Sem testes e sem controle
Tanto que mesmo com uma população de 127 milhões de pessoas o Japão só tinha realizado até o dia 20 de abril somente 100 mil testes
Primeiro-Ministro do Japão, Shinzo Abe 
(Davos - Suíça, 23/01/2019) Presidente da República, Jair Bolsonaro, durante reunião Bilateral como o Primeiro-Ministro do Japão, Shinzo Abe.

Foto: Alan Santos/PR
Foto: Alan Santos/PR Presidente Bolsonaro e o Primeiro-Ministro Shinzo Abe. |

Apontado em março pela imprensa burguesa como modelo para superar a crise provocada pelo coronavírus, devido aos poucos casos reportados à época, o Japão tem visto sua situação se agravar rapidamente. Tanto que segundo a sua agência pública, a NHK, os representantes do governo japonês avaliam como bastante provável que o estado de emergência, iniciado sete de abril, em sete de suas províncias, seja prolongado para além do dia seis de maio como anteriormente anunciado.

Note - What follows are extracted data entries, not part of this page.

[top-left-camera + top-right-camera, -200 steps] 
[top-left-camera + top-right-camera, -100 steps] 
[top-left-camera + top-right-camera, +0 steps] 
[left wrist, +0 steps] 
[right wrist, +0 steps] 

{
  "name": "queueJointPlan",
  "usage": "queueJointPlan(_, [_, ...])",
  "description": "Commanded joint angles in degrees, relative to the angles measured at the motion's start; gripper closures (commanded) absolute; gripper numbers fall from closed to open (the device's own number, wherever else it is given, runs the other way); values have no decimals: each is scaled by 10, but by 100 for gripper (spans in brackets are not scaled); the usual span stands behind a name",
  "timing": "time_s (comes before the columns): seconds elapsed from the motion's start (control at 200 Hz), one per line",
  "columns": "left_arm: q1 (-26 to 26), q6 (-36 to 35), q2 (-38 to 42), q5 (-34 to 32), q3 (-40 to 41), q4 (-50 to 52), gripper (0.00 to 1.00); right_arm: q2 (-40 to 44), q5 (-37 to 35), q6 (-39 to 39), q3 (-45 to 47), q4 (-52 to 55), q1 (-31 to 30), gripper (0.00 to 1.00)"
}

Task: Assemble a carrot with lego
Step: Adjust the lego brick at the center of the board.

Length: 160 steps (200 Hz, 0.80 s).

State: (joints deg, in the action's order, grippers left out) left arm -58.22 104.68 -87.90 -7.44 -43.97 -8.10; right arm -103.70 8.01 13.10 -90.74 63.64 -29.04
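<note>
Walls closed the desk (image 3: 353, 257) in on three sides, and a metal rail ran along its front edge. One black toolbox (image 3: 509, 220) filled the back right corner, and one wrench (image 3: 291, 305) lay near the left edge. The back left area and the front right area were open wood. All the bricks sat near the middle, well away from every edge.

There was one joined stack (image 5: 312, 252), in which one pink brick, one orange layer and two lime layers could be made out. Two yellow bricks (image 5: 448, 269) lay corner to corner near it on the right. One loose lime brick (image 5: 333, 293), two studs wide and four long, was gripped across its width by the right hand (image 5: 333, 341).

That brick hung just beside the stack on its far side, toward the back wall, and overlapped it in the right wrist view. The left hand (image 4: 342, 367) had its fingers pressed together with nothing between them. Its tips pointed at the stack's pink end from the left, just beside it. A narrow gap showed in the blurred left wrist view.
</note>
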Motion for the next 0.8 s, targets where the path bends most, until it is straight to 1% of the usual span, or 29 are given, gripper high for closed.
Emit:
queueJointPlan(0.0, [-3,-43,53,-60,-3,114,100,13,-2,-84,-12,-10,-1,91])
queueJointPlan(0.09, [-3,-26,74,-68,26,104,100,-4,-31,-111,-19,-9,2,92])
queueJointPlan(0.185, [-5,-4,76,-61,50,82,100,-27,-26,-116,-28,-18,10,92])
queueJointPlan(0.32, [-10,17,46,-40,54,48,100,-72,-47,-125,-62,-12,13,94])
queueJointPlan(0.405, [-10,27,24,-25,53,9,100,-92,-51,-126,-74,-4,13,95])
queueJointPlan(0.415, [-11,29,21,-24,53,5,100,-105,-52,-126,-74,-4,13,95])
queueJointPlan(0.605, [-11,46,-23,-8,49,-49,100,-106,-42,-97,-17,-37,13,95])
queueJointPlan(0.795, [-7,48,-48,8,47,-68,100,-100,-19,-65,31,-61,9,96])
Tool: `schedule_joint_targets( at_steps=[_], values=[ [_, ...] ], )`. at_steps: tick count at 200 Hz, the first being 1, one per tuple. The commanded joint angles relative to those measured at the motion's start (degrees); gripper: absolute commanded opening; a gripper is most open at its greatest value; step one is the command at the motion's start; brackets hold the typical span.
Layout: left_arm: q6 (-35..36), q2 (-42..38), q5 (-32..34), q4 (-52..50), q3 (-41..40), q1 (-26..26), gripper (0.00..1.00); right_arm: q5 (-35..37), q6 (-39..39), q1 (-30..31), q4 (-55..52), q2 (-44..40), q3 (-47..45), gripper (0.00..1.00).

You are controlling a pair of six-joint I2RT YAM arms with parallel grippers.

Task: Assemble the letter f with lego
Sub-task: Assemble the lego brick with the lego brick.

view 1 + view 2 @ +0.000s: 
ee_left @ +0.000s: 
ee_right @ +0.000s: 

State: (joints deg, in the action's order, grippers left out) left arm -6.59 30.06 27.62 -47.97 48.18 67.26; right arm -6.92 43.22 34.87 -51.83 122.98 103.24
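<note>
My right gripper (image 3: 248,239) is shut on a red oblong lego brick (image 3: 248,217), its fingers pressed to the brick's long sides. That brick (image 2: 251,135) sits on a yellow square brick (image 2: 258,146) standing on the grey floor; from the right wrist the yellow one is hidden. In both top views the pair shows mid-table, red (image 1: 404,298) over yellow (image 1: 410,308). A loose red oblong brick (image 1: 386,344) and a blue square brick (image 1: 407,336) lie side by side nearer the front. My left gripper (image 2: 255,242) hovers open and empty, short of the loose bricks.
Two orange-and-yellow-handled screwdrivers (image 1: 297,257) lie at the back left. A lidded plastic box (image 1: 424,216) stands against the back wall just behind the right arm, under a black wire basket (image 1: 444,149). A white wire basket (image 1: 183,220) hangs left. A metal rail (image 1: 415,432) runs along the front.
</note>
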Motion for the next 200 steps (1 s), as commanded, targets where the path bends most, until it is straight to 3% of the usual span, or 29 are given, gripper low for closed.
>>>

É verdade que quando a imprensa burguesa brasileira quer baixar a autoestima do povo brasileiro ou fazer propaganda da ideologia neoliberal busca usar o Japão como exemplo a ser seguido. Assim, no dia 14 de março era possível ler reportagens em vários sites dos jornais burgueses que elogiavam o controle da disseminação do vírus e a preparação para as Olimpíadas. Eram também comum as explicações que os motivos para isto acontecer era que o povo japonês era muito disciplinado.

Na época, diferente da Coréia do Sul que buscava testar o máximo de habitantes, o Japão, ainda que fosse a terceira maior economia do mundo, só testava pessoas com sintomas de pneumonia e encaminhava os casos mais graves para o hospital. Logo enquanto até o dia 11 de março a Coréia tinha testado 222 mil pessoas, o estado nipônico somente 10.205 pessoas até 13 de março.

Vale ressaltar que o Diário da Causa Operária não entrou nesta onda de admiração do estado imperialista oriental e apontava os seus equívocos apontava os seus equívocos. Assim em uma matéria mostrou que existia uma grande resistência em adiar a olimpíada para não perder os patrocínios mesmo com a Organização Mundial de Saúde (OMS) declarando a existência de uma pandemia em 11 de março. Adiamento que só foi declarado em 24 de março, após a chegada da tocha olímpica ao arquipélago nipônico. Chegada esta que provocou a concentração de 50 mil pessoas na estação Sendai para ver a tocha olímpica.

Além disso, já no dia 25 de março também era denunciado que a política de restrição de testes escondia o iceberg que estava se aproximando e colocando em risco a população japonesa. Tanto que já era alertado do risco do colapso do sistema hospitalar japonês. Ainda assim, o presidente ilegítimo, Bolsonaro, postava vídeo de turista brasileiro dizendo que em Tóquio estava tudo normal e aberto para criticar o isolamento social.

Realmente, o isolamento ou quarentena somente não é solução. Mas agora, o Japão chega a um feriado prolongado que lá é chamado de “Golden Week” por se estender do dia 29 de abril a 6 de maio pedindo para as pessoas não viajarem ainda mais que seja para visitar os parentes mais próximos, mudando a denominação do feriado para “stay-at-home-week” de modo a atingir a meta de 80% de distanciamento social.

Vale ressaltar que assim como no Brasil os operários no Japão não podem permanecer em casa já que o estado de emergência declarado não inclui as fábricas. Logo tanto no Japão como no Brasil a classe trabalhadora precisa se organizar e se defender de políticos que estão preocupados somente com os interesses dos capitalistas.